__Work instructions__
Report each line of the entries below that has the word "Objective" in it.

===== Given records

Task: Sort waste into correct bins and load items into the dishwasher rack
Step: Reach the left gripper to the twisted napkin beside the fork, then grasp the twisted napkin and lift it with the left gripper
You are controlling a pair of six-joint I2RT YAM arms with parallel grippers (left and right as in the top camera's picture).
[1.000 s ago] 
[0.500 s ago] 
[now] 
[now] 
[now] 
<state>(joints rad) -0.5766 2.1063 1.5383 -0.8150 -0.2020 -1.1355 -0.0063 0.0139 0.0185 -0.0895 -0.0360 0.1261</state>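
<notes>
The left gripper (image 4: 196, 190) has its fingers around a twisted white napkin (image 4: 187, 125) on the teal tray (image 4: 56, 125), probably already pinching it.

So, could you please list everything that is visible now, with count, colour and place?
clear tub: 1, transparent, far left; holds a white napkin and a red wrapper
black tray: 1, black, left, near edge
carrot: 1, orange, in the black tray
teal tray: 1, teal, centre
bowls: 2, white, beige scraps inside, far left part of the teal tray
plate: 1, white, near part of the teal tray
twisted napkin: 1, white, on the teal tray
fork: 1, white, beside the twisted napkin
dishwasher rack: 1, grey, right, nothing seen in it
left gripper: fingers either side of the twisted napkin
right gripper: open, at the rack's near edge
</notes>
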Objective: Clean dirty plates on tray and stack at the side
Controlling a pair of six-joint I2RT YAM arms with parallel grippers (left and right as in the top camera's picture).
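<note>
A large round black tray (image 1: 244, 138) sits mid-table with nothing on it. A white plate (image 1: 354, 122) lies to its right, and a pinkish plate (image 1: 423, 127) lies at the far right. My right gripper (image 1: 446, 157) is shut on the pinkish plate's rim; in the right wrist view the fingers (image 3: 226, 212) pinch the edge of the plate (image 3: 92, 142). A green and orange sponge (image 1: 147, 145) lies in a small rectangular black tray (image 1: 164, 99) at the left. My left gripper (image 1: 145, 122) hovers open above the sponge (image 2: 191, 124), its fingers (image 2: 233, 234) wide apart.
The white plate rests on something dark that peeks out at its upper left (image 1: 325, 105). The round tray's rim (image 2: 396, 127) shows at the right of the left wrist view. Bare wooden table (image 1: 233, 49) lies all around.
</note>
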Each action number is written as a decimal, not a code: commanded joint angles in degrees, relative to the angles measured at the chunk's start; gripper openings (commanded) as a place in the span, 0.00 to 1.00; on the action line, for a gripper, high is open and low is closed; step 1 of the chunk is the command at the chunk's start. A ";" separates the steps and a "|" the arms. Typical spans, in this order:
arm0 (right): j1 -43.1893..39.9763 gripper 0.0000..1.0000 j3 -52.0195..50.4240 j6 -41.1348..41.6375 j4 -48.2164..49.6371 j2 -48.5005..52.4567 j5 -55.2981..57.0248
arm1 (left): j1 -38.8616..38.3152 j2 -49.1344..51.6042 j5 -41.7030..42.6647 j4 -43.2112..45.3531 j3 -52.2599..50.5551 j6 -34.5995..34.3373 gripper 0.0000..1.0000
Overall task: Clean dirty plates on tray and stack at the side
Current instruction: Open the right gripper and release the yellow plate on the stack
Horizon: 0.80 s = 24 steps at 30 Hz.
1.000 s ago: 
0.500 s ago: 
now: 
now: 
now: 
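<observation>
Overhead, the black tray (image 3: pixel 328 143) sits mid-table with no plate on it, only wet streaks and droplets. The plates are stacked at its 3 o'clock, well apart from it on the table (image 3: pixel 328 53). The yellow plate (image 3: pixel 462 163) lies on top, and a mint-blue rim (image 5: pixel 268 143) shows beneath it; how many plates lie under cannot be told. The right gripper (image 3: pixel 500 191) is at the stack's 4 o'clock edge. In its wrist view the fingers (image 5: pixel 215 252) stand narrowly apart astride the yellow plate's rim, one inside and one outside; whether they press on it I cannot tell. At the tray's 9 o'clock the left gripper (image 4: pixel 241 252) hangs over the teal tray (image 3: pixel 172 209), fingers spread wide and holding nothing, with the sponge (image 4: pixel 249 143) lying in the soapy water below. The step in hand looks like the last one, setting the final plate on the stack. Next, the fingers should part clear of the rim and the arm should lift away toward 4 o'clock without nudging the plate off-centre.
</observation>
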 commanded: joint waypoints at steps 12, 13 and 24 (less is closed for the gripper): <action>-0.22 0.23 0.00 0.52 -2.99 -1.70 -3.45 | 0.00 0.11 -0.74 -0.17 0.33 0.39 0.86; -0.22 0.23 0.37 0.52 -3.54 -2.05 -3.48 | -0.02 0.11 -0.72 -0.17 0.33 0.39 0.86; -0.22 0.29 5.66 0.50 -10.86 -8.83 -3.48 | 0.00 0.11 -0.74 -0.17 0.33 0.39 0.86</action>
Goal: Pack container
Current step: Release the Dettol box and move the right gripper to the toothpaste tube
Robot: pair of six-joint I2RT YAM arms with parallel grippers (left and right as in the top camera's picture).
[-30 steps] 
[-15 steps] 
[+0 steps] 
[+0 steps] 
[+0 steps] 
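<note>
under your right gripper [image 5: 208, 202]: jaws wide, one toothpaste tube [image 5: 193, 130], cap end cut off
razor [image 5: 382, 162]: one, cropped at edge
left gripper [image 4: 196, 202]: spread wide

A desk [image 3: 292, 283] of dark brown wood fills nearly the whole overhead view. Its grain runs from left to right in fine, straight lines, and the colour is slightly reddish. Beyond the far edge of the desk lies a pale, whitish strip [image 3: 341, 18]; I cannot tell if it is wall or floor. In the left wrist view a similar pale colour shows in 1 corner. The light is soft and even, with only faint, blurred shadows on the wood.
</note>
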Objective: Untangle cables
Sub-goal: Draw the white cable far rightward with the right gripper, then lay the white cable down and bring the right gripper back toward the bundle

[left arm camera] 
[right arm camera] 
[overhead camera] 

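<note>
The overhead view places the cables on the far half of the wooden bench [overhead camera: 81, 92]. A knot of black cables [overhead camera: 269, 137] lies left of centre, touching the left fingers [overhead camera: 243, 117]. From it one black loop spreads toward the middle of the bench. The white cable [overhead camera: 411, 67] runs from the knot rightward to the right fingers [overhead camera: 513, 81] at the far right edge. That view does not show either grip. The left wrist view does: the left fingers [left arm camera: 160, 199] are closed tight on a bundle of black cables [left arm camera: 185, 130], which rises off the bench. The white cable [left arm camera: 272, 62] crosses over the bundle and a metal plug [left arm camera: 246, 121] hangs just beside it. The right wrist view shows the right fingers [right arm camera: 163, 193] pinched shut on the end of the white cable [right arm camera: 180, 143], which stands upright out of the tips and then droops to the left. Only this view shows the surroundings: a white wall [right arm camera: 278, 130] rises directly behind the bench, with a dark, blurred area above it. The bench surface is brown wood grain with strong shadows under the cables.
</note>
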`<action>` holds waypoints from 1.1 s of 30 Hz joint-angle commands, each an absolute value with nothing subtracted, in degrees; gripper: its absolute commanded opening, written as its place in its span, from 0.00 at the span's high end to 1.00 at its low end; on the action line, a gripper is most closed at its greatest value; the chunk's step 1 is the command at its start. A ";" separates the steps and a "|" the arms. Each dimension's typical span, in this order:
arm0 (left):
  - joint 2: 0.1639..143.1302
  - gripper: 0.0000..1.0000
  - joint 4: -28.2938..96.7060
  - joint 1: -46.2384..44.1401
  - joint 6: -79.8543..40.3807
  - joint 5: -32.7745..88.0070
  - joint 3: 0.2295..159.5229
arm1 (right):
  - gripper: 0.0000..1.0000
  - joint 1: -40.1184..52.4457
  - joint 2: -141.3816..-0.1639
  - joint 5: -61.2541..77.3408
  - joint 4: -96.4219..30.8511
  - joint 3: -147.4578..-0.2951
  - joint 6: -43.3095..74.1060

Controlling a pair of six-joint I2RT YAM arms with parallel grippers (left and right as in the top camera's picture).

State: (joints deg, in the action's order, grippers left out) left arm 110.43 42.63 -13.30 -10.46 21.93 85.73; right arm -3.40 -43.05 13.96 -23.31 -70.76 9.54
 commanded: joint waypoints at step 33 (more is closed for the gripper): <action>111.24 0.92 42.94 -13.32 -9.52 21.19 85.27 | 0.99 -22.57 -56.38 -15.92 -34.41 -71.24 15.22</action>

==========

__Solution to this task__
Objective: Clean dirty plates on tray and stack at the side
Objective: Untangle cables

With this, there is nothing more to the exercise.